I. L’intrusion dans un système informatique.

Le hacker dans le monde informatique, ne cherche pas nécessairement à entrer dans un système pour y voler des données ou les supprimer. Il existe différents types de hacker, certains ont juste pour objectif de démontrer l’existence d’une faille de sécurité. Dans tous les cas, le fait de s’introduire dans un système informatique est susceptible de poursuite pénale.

Afin de s’introduire dans un système, le hacker peut utiliser un programme cachant lui-même un programme « net »  (par exemple reçu dans la boite aux lettres ou téléchargé). Il sera par exemple possible de tenter d’accéder au Back office pour pouvoir administrer l’ordinateur à distance. Également, l’objectif du hacker peut porter sur le fait d’obtenir par le biais d’un programme le mot de passe du système informatique, il pourra également utiliser des programmes de déchiffrage.

Une fois que le pirate a accès au système il pourra : modifier les données, supprimer des données, copier les données ou encore installer des programmes malveillants tels que des virus.

A) La responsabilité pénale

Dès 1988 le législateur s’est emparé de la question de l’intrusion dans un système avec la loi Godfrain du 8 janvier 1988.

Aujourd’hui les dispositions de cette loi ont été reprises et améliorées. On retrouve dans le code pénal un chapitre intitulé  » Des atteintes aux systèmes de traitement automatisé de données « ,

Ainsi, les intrusions non autorisées seront sanctionnées. Les sanctions prévues varient selon que l’intrusion a eu ou non une incidence sur le système en cause.

Il est prévu à l’article L.323-1 du Code pénal que  » le fait d’accéder ou de se maintenir, frauduleusement, dans tout ou partie d’un système de traitement automatisé de données est puni de deux ans d’emprisonnement et de 60 000 € d’amende » « .

1) Accès frauduleux

Dans un arrêt rendu le 5 avril 1994, la Cour d’appel a considéré que  » l’accès frauduleux, au sens de la loi, vise tous les modes de pénétration irréguliers d’un système de traitement automatisé de données, que l’accédant travaille déjà sur la même machine mais à un autre système, qu’il procède à distance ou qu’il se branche sur une ligne de communication « .

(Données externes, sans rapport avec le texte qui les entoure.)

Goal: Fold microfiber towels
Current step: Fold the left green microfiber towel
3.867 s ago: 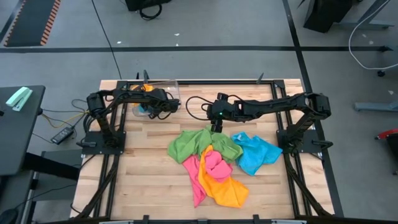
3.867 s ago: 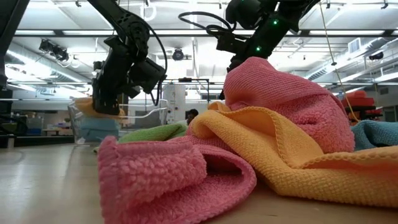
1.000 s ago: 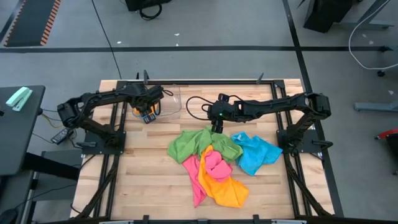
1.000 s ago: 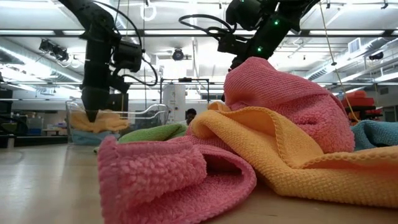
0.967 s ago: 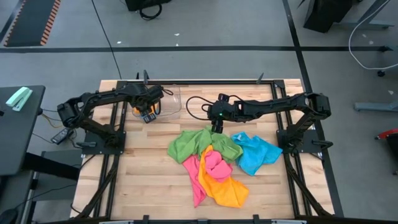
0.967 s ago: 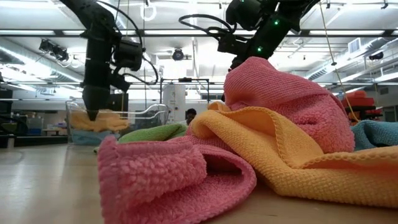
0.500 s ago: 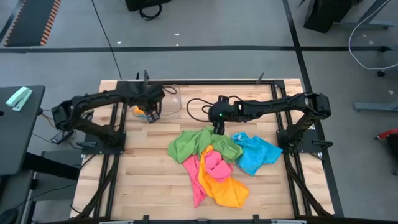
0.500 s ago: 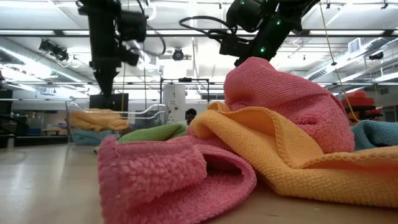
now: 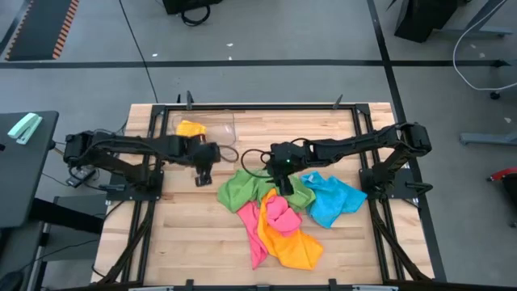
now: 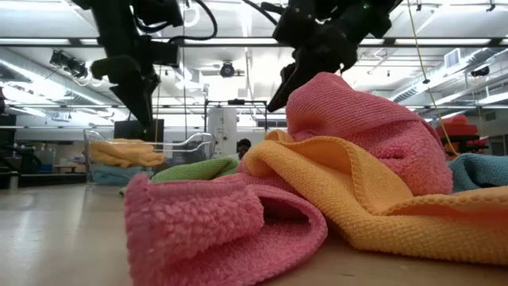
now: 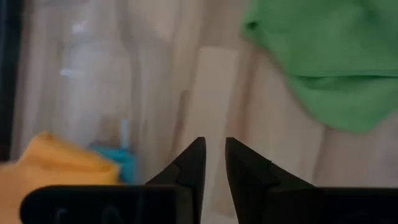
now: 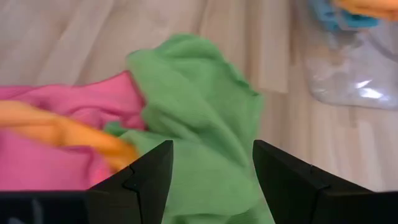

Mais alors, quand est-il si le système en question n’est pas protégé ? Dans un arrêt rendu le 30 octobre 2002, la Cour d’appel de Paris a énoncé que le fait de pouvoir accéder à des données qui sont stockées sur un site en utilisant un simple navigateur, dès lors que des failles de sécurité existent, n’était pas répréhensible.

Le Tribunal de grande instance de Paris avait quant à lui estimé que l’existence de faille de sécurité ne constituait  » en aucun cas une excuse ou un prétexte pour le prévenu d’accéder de manière consciente et délibérée à des données dont la non-protection pouvait être constitutive d’une infraction pénale « .

Il est à noter que l’article 226-17 du Code pénal réprime « Le fait de procéder ou de faire procéder à un traitement de données à caractère personnel sans mettre en œuvre les mesures » de sécurité et toute les précautions utiles pour préserver la sécurité de ces informations.

2) Le maintien frauduleux

Également, le simple fait de se maintenir dans un système de traitement automatisé de données est réprimandé. Sur l’élément intentionnel de l’infraction, la doctrine et la jurisprudence s’accordent sur le fait que même si une personne s’est retrouvée par erreur dans un système informatique, le simple fait de s’y être maintenue constitue un maintien « frauduleux ». En effet, dès lors le délinquant à conscience qu’il n’a pas le droit de se trouver ici car ni l’accès ni le maintien ne lui a été autorisé.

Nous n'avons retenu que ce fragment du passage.